_Activity_: For the material that follows, return exactly the lines from the one with "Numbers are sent" through the one with "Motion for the", both ends included.

++++++

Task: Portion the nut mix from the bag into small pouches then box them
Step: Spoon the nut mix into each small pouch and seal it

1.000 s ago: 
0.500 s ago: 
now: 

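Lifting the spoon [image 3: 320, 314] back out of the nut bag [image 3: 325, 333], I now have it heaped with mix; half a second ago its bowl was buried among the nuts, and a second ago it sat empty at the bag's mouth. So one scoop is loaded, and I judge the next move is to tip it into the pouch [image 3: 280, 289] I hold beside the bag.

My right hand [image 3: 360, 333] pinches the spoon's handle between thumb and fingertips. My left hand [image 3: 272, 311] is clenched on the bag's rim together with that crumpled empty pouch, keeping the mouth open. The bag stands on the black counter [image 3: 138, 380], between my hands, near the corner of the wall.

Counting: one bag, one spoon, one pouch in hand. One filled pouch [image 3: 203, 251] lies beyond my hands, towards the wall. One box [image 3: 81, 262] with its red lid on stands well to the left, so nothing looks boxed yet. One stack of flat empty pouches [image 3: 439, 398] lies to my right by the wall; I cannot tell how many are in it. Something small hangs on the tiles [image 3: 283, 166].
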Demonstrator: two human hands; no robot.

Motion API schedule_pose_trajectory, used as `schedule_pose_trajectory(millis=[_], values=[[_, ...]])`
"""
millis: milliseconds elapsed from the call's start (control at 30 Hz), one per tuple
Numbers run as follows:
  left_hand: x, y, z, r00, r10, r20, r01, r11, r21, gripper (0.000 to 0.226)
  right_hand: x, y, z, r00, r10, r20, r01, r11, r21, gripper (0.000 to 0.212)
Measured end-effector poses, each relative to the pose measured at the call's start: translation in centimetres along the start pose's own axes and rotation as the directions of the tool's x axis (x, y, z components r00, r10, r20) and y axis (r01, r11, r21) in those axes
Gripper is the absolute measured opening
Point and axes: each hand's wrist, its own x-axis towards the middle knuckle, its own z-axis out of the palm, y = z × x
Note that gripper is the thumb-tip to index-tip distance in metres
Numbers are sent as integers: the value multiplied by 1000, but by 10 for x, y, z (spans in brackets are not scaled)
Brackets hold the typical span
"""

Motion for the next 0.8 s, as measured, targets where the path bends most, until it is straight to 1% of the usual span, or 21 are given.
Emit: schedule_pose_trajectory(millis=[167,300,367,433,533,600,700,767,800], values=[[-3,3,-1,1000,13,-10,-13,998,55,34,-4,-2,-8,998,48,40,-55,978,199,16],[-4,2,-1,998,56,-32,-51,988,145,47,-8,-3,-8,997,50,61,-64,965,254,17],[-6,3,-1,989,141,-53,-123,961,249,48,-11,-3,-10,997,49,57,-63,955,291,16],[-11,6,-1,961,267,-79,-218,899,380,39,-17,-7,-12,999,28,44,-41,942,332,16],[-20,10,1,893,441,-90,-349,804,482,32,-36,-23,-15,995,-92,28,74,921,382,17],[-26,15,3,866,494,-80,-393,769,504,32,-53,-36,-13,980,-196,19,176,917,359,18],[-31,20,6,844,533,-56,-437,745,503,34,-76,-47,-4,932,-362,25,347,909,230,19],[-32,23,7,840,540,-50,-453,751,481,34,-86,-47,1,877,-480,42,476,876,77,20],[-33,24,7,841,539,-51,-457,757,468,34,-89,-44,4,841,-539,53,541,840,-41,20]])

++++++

_Result for this exercise_:
Numbers are sent as integers: the value multiplied by 1000, but by 10 for x, y, z (spans in brackets are not scaled)
Brackets hold the typical span
"""

Motion for the next 0.8 s, as measured, targets where the path bends most, until it is straight to 1% of the usual span, or 21 are given.

The required output is complete.